Melanin is described as a group of biopolymers responsible for various biological functions, including pigmentation of skin, hair, and iris of the eyes, which helps protect body cells from solar radiation damage.

"The structure and properties of melanin are highly dependent on synthesis and polymerization conditions, therefore the production of melanin in microgravity may lead to new melanin variants with novel physico-chemical properties," said Tiffany Hennessa, Ph.D., research biologist at NRL's Center for Biomolecular Science and Engineering (CBMSE) and co-principal investigator of MELSP. "We will investigate how microgravity and cosmic radiation influences microbial melanin production and study the role that melanin plays in adaptation to the ISS environment."

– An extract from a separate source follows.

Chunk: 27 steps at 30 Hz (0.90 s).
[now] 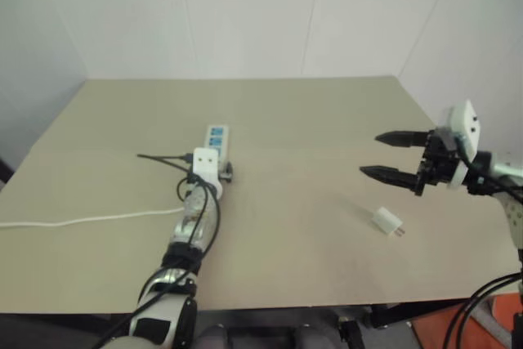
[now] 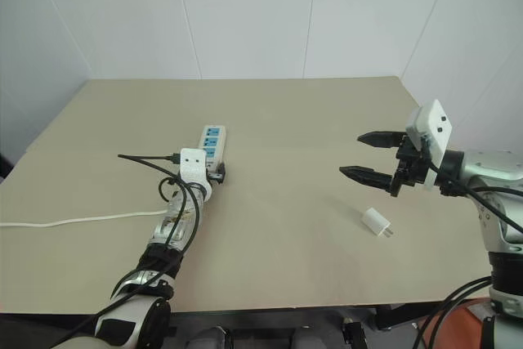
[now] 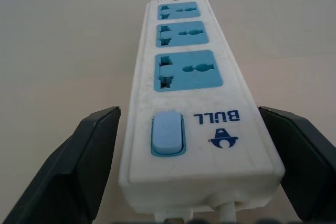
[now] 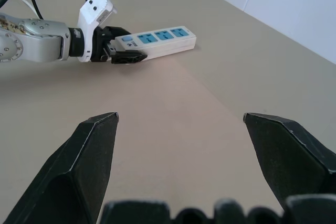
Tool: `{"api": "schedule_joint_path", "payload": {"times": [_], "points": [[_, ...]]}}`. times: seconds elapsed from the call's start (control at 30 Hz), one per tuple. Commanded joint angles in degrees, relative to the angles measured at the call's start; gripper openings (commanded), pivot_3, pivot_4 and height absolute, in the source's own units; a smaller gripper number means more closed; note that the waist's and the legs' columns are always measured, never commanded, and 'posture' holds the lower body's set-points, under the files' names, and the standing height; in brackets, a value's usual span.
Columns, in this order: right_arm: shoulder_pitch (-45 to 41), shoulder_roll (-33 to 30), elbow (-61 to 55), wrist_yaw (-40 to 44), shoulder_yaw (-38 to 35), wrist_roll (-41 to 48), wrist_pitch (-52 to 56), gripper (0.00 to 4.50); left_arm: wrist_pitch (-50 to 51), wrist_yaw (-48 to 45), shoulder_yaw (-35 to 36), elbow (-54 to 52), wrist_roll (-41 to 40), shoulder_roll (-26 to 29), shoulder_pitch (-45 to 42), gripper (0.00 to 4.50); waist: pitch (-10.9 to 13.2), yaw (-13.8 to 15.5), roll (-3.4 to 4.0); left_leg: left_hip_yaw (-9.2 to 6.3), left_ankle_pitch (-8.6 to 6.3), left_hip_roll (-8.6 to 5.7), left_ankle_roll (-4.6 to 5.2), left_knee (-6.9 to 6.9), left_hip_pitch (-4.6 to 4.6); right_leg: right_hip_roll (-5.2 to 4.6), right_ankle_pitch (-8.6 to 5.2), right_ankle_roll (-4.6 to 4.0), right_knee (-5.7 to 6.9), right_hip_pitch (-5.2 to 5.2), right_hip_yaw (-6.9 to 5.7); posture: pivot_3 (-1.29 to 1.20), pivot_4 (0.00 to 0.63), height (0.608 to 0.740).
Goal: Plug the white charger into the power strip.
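Lying on the tan table (image 2: 327,112), well to the right side, the white charger (image 2: 375,221), tipped on its side with the two prongs pointing toward about four o'clock in the head view. Hovering just above and beyond it, the right gripper (image 2: 361,155), fingers spread wide with nothing between them, tips aimed toward nine o'clock; charger sitting at roughly six o'clock from those tips, near but not touching. Lying toward the left-centre of the table, the power strip (image 2: 212,144), long axis running from about six to twelve o'clock, three blue sockets in a row, switch end and cord end nearest the robot. Straddling that near end, the left gripper (image 3: 189,145), fingers (image 3: 79,161) spread wide on either side of the strip's body, apparently not pressing on it. Trailing off toward nine o'clock, the thin white cord (image 2: 73,220). Judging from this: right arm being plainly the nearer one to the charger, needing a drop downward and a little back toward the robot to bracket it; charger and strip lying well apart, so carrying across toward nine o'clock coming afterwards.
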Motion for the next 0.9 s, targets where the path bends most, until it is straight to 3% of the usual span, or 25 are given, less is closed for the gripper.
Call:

"Despite the significant research that has previously been conducted to understand the structure and properties of melanin, there remains considerable gaps in our knowledge that have hindered our ability to harness melanin for its full potential," said Zheng Wang, Ph.D., principal investigator of MELSP and research biologist at CBMSE. "Assembly and polymerization of melanin in microgravity may lead to 'more perfect' structures with decreased heterogeneity."

NRL scientists will analyze ISS-grown bacterial and fungal strains that lack the protective capacity of melanin to search for novel mechanisms of protection. The project will culture three microbial species on-board the ISS: bacterium Escherichia coli, along with its engineered strain synthesizing eumelanin, two melanized fungal strains: Aspergillus niger and Exophiala lecanii-corni, and their melanin-deficient mutants. Additionally, two defective DNA repair mutants of A. niger will be cultured to study the effects of space radiation on fungal DNA and melanin biosynthesis.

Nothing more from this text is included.